Learning objectives
- Describe the underlying mechanisms of AR
- Recognize the symptoms of AR
- Manage patients with AR
Definition & mechanisms
- Aortic regurgitation (AR) is defined as diastolic reversal of blood flow from the aorta into the left ventricle
- Most common etiology: Atherosclerotic degeneration of the valve, especially in the presence of a bicuspid aortic valve
- Acute AR:
- May develop from:
- Valvular abnormalities (most commonly infective endocarditis)
- Aortic abnormalities (mostly aortic dissection)
- Iatrogenic causes such as traumatic injury (i.e., motor vehicle accident) or during transcutaneous aortic valve procedures
- Characterized by an abrupt increase in left ventricular end-diastolic volume
- In severe cases, patients often present with pulmonary edema and even cardiogenic shock
- May develop from:
- Chronic AR:
- Most commonly caused by atherosclerotic degeneration of the valve and/or congenital bicuspid aortic valve
- In the early phases, compensatory mechanisms keep the left ventricular ejection fraction in the normal range
- Over time, the LV dilates and hypertrophies to normalize wall stress by maintaining the ratio of ventricular wall thickness to cavity radius
- Compensatory mechanisms allow patients to remain stable and asymptomatic for many years, even in the presence of severe AR
- If wall thickening fails to keep up with the volume overload, there is an increase in wall stress which then results in a reduction in LV systolic function and LVEF due to myocyte damage
- As LV filling pressures rise, symptoms of fatigue and dyspnea may appear
- Angina can develop even in the presence of normal coronary arteries
- Pulmonary edema and heart failure can occur due to chronically elevated left-sided filling pressures
Signs & symptoms
- Symptoms
- Chronic AR
- Patients with chronic AR remain asymptomatic for years. When symptoms appear, they are due to left heart failure:
- Chest pain
- Increasing exercise intolerance
- Dyspnea
- Paroxysmal nocturnal dyspnea
- Orthopnea
- Patients with chronic AR remain asymptomatic for years. When symptoms appear, they are due to left heart failure:
- Acute AR
- Because of a lack of chronic compensation, patients usually present with pulmonary edema and heart failure refractory to optimal medical therapy
- Patients are often hypotensive and clinically appear to be on the verge of cardiovascular collapse
- Chronic AR
- Diagnostic signs
- Collapsing pulse and wide pulse pressure
- Displaced apex inferolaterally
- Early diastolic high-pitched murmur
- An Austin-Flint murmur may be heard in mid-diastole at the apex
- De Musset’s sign – Head nodding with each pulse
- Corrigan’s sign – Visible carotid pulsation
Severity assessment
- Echocardiography is the best diagnostic tool to evaluate the severity of AR. A rough guideline for approximating severity is the width of the AR jet compared to the width of the left ventricular outflow tract:
- <1/3: Mild
- 1/3–2/3: Moderate
- >2/3: Severe
Management

Acute severe AR management
- Sudden aortic incompetence results in acute pulmonary congestion
- Immediate management:
- Afterload reduction (nitroprusside)
- Enhancement of contractility and heart rate (dobutamine)
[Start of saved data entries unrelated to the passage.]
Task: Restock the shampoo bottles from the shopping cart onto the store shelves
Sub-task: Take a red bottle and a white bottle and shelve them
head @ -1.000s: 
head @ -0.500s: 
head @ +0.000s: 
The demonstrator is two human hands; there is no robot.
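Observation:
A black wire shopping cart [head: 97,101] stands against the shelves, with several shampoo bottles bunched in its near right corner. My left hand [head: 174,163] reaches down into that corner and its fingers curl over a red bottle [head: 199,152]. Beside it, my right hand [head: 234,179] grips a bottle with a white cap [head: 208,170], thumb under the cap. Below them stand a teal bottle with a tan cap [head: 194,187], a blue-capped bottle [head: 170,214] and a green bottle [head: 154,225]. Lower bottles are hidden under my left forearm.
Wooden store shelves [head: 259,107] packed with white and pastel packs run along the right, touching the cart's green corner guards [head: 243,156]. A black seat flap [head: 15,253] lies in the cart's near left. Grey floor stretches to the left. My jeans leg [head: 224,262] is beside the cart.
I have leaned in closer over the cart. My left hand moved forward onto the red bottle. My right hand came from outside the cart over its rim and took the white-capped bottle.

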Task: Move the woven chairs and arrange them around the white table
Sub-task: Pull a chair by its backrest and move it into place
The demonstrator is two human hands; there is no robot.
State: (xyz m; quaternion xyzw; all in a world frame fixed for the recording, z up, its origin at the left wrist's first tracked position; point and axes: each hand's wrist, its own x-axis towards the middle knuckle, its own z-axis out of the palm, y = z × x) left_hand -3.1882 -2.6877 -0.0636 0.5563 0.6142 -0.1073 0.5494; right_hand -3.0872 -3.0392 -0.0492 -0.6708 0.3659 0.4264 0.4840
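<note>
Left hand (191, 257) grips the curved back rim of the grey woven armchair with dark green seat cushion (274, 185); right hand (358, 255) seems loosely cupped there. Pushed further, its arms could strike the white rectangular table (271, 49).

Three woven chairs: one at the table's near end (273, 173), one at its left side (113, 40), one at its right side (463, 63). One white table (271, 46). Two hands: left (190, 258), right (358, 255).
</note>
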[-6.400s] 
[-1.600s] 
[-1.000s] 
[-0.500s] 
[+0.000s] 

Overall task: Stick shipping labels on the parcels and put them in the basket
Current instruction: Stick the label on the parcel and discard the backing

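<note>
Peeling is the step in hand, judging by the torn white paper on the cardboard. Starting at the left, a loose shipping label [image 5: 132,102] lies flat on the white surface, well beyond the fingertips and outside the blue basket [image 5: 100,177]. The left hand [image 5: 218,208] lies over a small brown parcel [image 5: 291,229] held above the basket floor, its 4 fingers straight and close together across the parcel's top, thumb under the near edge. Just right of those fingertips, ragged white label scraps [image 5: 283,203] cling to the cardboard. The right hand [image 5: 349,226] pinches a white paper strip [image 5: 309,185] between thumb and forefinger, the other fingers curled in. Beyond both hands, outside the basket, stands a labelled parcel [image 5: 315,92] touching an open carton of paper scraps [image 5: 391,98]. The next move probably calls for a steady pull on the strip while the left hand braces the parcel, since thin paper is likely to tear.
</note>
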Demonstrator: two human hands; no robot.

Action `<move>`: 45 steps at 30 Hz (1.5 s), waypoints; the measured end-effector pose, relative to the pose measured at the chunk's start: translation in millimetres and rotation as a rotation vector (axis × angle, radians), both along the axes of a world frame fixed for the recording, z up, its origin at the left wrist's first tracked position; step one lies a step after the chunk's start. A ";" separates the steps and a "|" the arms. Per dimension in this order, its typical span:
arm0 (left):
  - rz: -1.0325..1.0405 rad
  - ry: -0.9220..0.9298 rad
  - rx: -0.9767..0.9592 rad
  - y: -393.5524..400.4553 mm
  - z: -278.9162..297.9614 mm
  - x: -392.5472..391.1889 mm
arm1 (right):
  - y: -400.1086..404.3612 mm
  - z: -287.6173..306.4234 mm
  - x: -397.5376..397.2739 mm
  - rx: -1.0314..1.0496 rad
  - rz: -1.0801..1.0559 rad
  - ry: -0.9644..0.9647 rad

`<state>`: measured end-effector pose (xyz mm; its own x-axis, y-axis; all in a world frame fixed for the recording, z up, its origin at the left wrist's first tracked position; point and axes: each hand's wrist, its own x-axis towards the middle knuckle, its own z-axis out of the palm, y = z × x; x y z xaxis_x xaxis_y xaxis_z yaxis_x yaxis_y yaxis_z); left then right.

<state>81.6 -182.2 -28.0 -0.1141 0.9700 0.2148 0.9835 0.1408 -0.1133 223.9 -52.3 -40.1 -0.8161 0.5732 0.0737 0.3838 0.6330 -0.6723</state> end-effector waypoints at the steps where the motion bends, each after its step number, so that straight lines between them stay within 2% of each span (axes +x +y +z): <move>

- Emergency surgical intervention is likely necessary
- Intra-aortic balloon pump is contraindicated
Suggested reading
- Flint N, Wunderlich NC, Shmueli H, Ben-Zekry S, Siegel RJ, Beigel R. Aortic Regurgitation. Curr Cardiol Rep. 2019;21(7):65.
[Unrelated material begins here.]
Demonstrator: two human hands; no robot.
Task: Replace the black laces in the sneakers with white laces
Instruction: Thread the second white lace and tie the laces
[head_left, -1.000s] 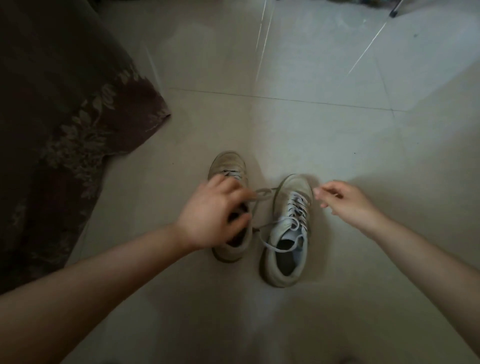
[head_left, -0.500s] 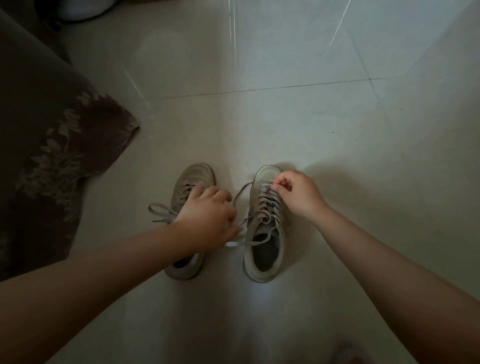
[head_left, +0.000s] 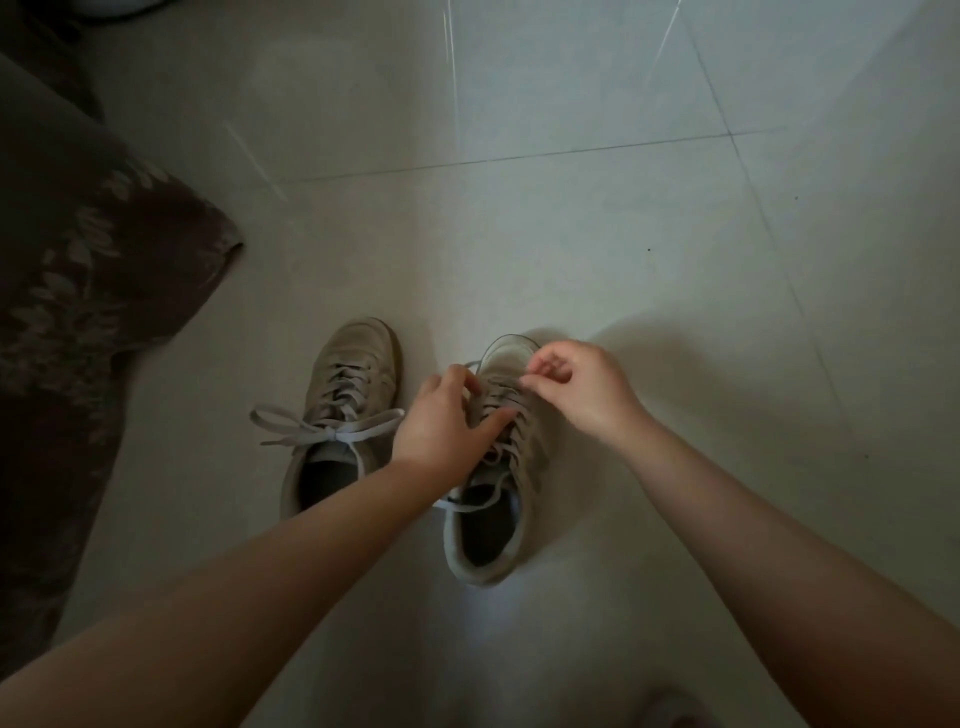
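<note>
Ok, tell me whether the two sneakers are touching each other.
Apart. The head view shows a strip of bare floor between the left sneaker and the right sneaker, toes to heels, though the left hand covers part of that gap.

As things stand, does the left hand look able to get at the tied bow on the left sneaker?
Probably yes. The bow lies uncovered on the left sneaker, just beside the left hand, with nothing between them. That hand is busy with the right sneaker's laces, so it would have to let go first.
</note>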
- Pollard BJ, Kitchen, G. Handbook of Clinical Anaesthesia. Fourth Edition. CRC Press. 2018. 978-1-4987-6289-2.
- Hines, R. L. (2017). Stoelting’s anesthesia and co-existing disease (7th ed.). Elsevier – Health Sciences Division
- Nishimura RA, Otto CM, Bonow RO, et al. 2014 AHA/ACC Guideline for the Management of Patients With Valvular Heart Disease: executive summary: a report of the American College of Cardiology/American Heart Association Task Force on Practice Guidelines [published correction appears in Circulation. 2014 Jun 10;129(23):e650]. Circulation. 2014;129(23):2440-2492.